Middle East News

Israel silent on freeze as pressure mounts for extension (Roundup)

Sep 26, 2010, 15:17 GMT

Israeli right wingers and foreign supporters celebrate the end of the Israeli settlement construction freeze in the West Bank Jewish settlement of Revava on 26 September 2010. Israel\'s construction policy for their West Bank settlements is one of the main topics of the ongoing peace talks with the Palestinians.  EPA/OLIVER WEIKEN

Israeli right wingers and foreign supporters celebrate the end of the Israeli settlement construction freeze in the West Bank Jewish settlement of Revava on 26 September 2010. Israel\'s construction policy for their West Bank settlements is one of the main topics of the ongoing peace talks with the Palestinians. EPA/OLIVER WEIKEN

Jerusalem - Israeli officials were tightlipped Sunday amid heavy international pressure to extend a 10-month freeze on construction in Israeli West Bank settlements, which was due to expire at midnight (22OO GMT).

Palestinians have threatened to walk out of recently-launched peace talks if the freeze, instituted last November, is not continued.

Palestinian negotiator Nabil Shaath said only Prime Minister Benjamin Netanyahu could 'neutralize the explosive situation' by extending the moratorium.

Shaath, accompanying President Abbas on a visit to Paris, told Israel Radio that Israel would be responsible if the peace talks failed because the freeze was not extended.

As pressure mounted on Israel to make a last-minute decision to extend the moratorium, a spokesman for Netanyahu refused to comment on the issue, and the premier himself instructed ministers and deputy ministers not to talk to the media on the matter.

Netanyahu met Saturday night with his top aides to discuss the freeze, and Defence Minister Ehud Barak was due to return to Israel Sunday afternoon after meeting in Washington with US officials in an attempt to find a compromise which would resolve the impasse.

Barak told the British Broadcasting Corporation that there was a '50-50' chance on reaching an understanding on the issue.

Although the Israeli cabinet did not meet Sunday, because of the Jewish festival of Tabernacles, Barak was quoted in the Israeli media as urging ministers to support prolonging the freeze.

Abbas, for his part, said the construction freeze should continue so long as the sides were engaged in peace talks.

'We (asked for) a complete halt to settlements for a certain period as long as we are negotiating. If after a 3-month period of talks we reached nothing, then we should continue talks and the freeze continues. This is our suggestion,' Abbas was quoted as saying by the al-Hayat newspaper.

Hamas, meanwhile, called on the Palestinian president to leave the peace talks and instead focus on attempts to end the rift between Abbas' West Bank-based Palestinian Authority and the Islamist movement ruling the Gaza Strip.

'The best Palestinian response to Netanyahu's stubbornness is that Abbas withdraw from the negotiations and announce their end,' Hamas' Gaza spokesman Fawzi Barhoum said in a statement.

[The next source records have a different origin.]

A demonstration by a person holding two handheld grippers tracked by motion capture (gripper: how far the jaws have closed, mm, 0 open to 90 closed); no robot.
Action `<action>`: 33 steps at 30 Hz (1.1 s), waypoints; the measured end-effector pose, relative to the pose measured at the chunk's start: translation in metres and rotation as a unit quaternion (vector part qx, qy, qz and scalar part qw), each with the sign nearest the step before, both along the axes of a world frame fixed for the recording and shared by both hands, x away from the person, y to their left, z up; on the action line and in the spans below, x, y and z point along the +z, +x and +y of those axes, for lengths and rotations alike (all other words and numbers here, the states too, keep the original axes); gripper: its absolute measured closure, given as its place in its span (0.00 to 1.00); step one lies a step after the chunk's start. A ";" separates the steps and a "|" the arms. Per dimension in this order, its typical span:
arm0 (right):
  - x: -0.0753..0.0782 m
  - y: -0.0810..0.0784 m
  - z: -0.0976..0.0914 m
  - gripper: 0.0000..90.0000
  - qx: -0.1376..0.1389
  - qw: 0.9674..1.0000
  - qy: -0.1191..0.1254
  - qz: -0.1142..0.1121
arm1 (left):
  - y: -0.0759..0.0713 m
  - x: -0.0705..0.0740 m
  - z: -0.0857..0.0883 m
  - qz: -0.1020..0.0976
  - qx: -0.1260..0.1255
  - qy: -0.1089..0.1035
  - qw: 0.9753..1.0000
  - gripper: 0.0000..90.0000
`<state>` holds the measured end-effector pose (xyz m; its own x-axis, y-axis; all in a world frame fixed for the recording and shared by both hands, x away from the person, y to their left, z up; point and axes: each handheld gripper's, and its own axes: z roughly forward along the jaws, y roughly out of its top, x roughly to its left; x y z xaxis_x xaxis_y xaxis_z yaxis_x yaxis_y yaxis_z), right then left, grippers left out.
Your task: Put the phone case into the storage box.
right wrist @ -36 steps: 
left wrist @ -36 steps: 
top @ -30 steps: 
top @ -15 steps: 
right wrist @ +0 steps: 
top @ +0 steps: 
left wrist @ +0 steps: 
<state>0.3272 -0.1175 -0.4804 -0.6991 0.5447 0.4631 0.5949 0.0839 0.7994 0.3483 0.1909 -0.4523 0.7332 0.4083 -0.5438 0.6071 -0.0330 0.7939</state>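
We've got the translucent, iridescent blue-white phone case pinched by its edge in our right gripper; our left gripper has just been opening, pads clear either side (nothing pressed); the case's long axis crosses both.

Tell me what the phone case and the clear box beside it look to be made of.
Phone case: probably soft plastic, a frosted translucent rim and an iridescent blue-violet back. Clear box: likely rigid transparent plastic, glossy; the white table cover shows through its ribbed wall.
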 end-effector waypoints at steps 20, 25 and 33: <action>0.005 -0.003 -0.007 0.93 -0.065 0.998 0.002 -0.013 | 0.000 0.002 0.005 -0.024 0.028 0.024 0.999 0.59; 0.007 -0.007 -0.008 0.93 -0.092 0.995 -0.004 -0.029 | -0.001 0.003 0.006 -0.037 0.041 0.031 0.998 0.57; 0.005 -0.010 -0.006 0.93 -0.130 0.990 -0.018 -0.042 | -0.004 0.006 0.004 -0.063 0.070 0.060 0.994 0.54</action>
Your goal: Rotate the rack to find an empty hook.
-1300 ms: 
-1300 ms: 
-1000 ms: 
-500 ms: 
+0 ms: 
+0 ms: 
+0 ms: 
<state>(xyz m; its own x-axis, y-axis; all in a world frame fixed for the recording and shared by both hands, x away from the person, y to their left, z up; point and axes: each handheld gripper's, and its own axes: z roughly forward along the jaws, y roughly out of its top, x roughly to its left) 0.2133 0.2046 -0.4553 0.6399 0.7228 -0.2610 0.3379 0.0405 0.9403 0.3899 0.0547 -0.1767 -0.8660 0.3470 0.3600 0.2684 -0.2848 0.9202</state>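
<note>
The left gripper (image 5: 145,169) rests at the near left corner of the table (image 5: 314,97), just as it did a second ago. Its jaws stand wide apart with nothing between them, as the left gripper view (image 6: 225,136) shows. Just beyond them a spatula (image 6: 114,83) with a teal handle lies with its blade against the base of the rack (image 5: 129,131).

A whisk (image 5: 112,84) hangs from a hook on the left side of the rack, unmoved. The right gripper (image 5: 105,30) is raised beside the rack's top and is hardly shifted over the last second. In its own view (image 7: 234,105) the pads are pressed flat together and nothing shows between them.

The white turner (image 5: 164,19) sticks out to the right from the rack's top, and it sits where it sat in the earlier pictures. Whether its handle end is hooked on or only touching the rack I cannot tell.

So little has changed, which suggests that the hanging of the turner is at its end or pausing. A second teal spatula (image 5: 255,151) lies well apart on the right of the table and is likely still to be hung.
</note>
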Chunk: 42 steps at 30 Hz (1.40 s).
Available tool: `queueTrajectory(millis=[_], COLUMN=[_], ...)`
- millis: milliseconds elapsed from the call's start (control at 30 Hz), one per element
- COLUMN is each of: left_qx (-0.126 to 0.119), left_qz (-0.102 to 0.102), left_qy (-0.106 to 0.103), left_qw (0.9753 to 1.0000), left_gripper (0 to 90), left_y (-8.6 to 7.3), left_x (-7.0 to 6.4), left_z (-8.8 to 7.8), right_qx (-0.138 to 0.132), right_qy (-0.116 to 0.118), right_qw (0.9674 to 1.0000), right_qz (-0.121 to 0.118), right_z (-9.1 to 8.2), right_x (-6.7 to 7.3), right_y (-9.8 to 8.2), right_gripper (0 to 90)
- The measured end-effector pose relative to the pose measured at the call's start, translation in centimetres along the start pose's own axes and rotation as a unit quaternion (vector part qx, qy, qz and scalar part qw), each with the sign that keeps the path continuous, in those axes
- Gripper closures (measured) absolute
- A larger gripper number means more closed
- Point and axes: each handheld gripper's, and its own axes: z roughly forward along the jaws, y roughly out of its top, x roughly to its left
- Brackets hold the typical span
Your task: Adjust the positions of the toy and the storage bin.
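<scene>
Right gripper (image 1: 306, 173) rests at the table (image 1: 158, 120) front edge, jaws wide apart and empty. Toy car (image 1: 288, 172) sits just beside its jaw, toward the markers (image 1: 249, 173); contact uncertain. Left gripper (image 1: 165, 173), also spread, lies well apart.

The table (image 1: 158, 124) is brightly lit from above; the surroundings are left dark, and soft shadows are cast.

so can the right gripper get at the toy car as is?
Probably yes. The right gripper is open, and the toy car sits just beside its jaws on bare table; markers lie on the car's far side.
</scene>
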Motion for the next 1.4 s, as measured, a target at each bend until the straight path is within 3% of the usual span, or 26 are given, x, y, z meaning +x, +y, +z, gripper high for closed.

'Instead, Abbas should hurry up in finalizing the inter- Palestinian reconciliation, and end the current rift and reunite the Palestinian people,' the statement said.

Hamas and Abbas' Fatah party, which dominates the Palestinian Authority, have been a loggerheads since June 2007, when, in a week of bloody violence, Hamas gunmen in the Gaza Strip routed security officers loyal to Abbas and seized full control of the salient.

Abbas responded by pulling Fatah out of a short-lived national unity government with Hamas, and refusing to recognise Hamas leader Ismail Haniya as Palestinian prime minister. Attempts to end the rift have so far come to naught.

In another development, the radical Popular Front for the Liberation of Palestine (PFLP) announced Sunday it was suspending its membership of the Palestine Liberation Organization (PLO) executive committee, to protest the continuation of peace talks.

'We decided not to attend the PLO executive committee's meetings in response to the dangerous consequences of the concession policy and the return to the talks on the Israeli and American terms,' PFLP leader Khaleda Jarar told a news conference in Ramallah

The second largest faction in the PLO, after Abbas' Fatah party, the PFLP has rejected the Oslo Israeli-Palestinian interim peace accords, and Jarar said the recent decision to resume the direct Israeli-Palestinian peace talks was 'a dangerous retreat from the decisions of the PLO central council and would hurt the PLO national interests.